The antitrust case, filed in February 2006 and granted class action status on Aug. 3, alleges that OSB manufacturers began conspiring together in 2002 to artificially reduce the supply and inflate the prices of OSB. Other defendants named in the lawsuit are Louisiana-Pacific, Weyerhaeuser, Norbord Industries, Potlatch, Tolko Industries and Grant Forest Products.
J.M. Huber has also agreed to a settlement, agreeing to pay $2 million to individuals or businesses that purchased OSB from June 1, 2002, to March 5, 2007. All settlements will be held in escrow until the entire case is resolved.
In a statement filed with the court, Huber also denied the charges but cited the expense and distraction of litigation as its reason for exiting the case.
Levitt and Sons declares bankruptcy
Fort Lauderdale, Fla.-based home builder Levitt and Sons has filed for Chapter 11 bankruptcy protection in the U.S. Bankruptcy Court for the Southern District of Florida, following a housing downturn and credit market disruptions.
“This downturn has been particularly sudden and steep in Florida and in the Southeastern United States — the markets in which Levitt and Sons operates,” the company said in a statement.
In its bankruptcy filing, the company lists assets of less than $1 million with more than $100 million in debts. In an earlier filing with the Securities and Exchange Commission, Levitt and Sons said it had defaulted on more than $300 million in loans with several lenders, including Bank of America and Wachovia.
Levitt and Sons, the home building subsidiary of Levitt Corp., said in a statement the move was a response to “unprecedented conditions in the homebuilding industry, which have severely impacted the company.” Options in the restructuring process include the sale of the company.
“We deeply regret the impact the Chapter 11 filing of Levitt and Sons will have on homeowners, vendors and employees,” said Lawrence Young, who recently was named to the company’s new position of chief restructuring officer. “As part of this process, we will explore the potential sale of all or some of Levitt and Sons’ assets.”
Within the last year, Levitt and Sons downsized operations in Tennessee and exited the Memphis and Nashville markets, reduced staffing and worked with subcontractors to help reduce costs. However, the company’s financial position took a blow in August when credit market disruption led to more cancellations and fewer buyers, the company said.
Same-store sales up 1.9 percent at Tractor Supply
Farm and fleet retailer Tractor Supply saw third-quarter earnings of $17.5 million, down 3.3 percent from $18.1 million last year. Sales were up 12.5 percent to $629.2 million from $559.2 million in the previous year.
Same-store sales increased 1.9 percent at the retailer. The company said it saw an increase in expenses that it attributed to payroll increases and occupancy from new stores.
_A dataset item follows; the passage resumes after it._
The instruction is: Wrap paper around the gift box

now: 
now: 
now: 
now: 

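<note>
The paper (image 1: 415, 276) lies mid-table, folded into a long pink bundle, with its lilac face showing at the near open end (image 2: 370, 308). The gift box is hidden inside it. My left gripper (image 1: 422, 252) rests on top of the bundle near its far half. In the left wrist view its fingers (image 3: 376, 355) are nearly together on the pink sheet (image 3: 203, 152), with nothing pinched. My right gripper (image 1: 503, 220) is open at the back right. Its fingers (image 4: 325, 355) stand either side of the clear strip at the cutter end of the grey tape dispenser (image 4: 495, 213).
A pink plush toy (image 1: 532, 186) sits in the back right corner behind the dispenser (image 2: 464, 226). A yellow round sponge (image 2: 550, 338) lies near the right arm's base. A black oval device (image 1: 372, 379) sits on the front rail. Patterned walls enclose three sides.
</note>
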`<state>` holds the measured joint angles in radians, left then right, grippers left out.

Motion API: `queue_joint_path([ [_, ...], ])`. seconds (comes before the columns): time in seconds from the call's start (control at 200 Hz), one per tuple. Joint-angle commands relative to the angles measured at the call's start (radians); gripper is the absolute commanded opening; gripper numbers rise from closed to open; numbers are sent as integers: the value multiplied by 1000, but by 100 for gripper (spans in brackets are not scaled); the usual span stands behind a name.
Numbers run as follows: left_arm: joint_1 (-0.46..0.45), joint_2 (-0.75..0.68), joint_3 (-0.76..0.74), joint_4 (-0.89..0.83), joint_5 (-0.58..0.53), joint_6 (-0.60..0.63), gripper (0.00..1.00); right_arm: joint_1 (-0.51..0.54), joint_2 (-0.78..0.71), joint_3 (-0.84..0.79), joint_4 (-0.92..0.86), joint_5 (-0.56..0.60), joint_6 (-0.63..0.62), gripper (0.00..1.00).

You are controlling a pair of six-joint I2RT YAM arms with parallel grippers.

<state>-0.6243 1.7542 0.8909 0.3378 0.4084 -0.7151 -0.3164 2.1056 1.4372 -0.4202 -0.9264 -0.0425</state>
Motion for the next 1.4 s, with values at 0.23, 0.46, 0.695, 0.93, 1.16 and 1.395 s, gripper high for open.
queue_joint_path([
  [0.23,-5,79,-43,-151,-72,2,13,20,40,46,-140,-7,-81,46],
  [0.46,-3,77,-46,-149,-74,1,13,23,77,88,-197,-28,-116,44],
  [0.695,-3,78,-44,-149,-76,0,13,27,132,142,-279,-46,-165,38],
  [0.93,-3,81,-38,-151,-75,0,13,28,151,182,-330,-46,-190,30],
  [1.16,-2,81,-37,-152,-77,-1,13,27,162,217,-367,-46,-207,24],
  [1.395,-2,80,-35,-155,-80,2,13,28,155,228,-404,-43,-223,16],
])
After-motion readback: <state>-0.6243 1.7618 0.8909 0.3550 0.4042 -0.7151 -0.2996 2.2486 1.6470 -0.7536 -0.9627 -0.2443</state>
Tractor Supply opened 21 new stores in the quarter and closed none, a higher count than the 18 stores the company opened — and one store it closed — in the third quarter last year.
Jim Wright, president and CEO of Tractor Supply, highlighted growth categories in the third quarter — notably the company’s core “lifestyle” categories, such as animal health products and pet supplies. Still, the company was “disappointed” with sales performance in its seasonal merchandise category, he said.
“Despite challenges presented by drought conditions and consumer pressures impacting discretionary purchases, we achieved positive comparable-sales growth as well as slight gross margin improvement,” Wright noted.
Tractor Supply also lowered its guidance for the full fiscal year, blaming a “delayed onset of colder weather” and “continued external pressures on the consumer.”
“We believe it is more appropriate to temper our outlook for our performance through the remainder of the year,” Wright said.
Additionally, Tractor Supply announced it has named Gregory Sandfort chief merchandising officer.
Sandfort formerly served as president and chief operating officer at Michaels Stores. Prior to that, he served as chief merchandising officer at Michaels and held merchandising management spots at Sears and Federated Department Stores.
Based in Brentwood, Tenn., Tractor Supply is one of the country’s largest retail farm and ranch store chains.